Progress
Engagement in the group continues to be very high. Over 20 projects were proposed, either test ML techniques or the share knowledge and experience.
A sprint was held on May 13 (see objectives and agenda). It was attended by 12 participants from 9 countries, and hosted by the ONS. Good progress on Work packages 1 and 2 was made:
- WP1 - Pilot Study on Coding and Classification: Building on US Bureau of Labor Statistics' successful implementation of machine learning to autocode injuries and illnesses, the code and practices has been shared and will be tested on different types of data in Serbia, Poland and Belgium. The types of data include data collected on the Web, notably to measure sentiment. Other applications may join this pilot study.
- WP1 - Pilot Study on Edit and Imputation: A sub-group will investigate the potential of ML in automating the editing process and determine how the statistical foundations of ML and traditional techniques differ, where ML techniques can add value and in what context this value added can be the most beneficial.
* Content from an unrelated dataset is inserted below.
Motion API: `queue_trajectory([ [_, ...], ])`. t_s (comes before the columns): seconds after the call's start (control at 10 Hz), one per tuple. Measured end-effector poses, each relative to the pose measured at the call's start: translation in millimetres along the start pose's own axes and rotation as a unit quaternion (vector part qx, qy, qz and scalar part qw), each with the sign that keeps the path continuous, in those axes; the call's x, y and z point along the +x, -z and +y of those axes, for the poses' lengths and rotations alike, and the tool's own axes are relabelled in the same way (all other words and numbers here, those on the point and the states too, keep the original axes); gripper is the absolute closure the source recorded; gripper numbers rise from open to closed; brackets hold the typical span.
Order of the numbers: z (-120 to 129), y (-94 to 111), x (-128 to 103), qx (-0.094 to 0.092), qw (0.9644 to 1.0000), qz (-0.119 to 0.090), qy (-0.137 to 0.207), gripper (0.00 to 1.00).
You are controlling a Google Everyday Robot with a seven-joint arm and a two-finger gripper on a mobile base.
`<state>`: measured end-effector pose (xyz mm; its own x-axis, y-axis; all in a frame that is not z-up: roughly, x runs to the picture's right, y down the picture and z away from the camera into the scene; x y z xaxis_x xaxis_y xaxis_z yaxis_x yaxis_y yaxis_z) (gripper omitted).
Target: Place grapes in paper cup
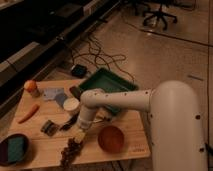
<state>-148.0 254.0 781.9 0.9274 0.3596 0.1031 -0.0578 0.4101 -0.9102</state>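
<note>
Holding the gripper (79,136) pinched fully closed at the far end of the grapes (71,151), trailing nearward left of the brown bowl (111,138).

A: Entry one, body?
B: Housing (177,125), white, rounded and smooth. It fills the lower right of the view.
A: Arm?
B: One arm (120,99), white. It runs roughly level from the housing toward the left, then bends at a rounded elbow (90,97) and turns downward.
A: Wrist?
B: Wrist section (85,119), near upright, pointing down and slightly leftward.
A: Pincer?
B: One pincer (79,136), at the arm's low end, just above the surface (45,145) and near its front edge. Fingers drawn together. Whether anything is gripped cannot be made out.
</note>
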Motion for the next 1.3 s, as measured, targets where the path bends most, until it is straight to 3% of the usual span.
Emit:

Examples from the UK and Italy will be used to conduct these investigations. Knowledge and experiences in imputation will be shared. Communication with the Statistical Data Editing expert group will be assured by members sitting on each group, as well as a member of the SDE on the ML project's distribution list.
- WP1 - Pilot Study on Imagery: The scope of this pilot study has not been finalized because some key project members were not in attendance. At the sprint, the UK presented a successful application of ML to use street images to produce relevant statistics at a relatively local scale (two cities). It is relevant to the needs and interests of Belgium and Netherlands. We discussed an idea to produce a document to assist new users of imagery data by describing the processing pipeline (that calls on ML) in the use of such data, and its accompanying high-level ML-questions and aspects to consider, as well as proposed ML solutions/applications or places to find them. The pilot study may look at using satellite data to measure population (density, change). It will likely not look at satellite data for land use, as this topic, including its ML aspects, has been extensively covered a UN Task Team a couple of years ago.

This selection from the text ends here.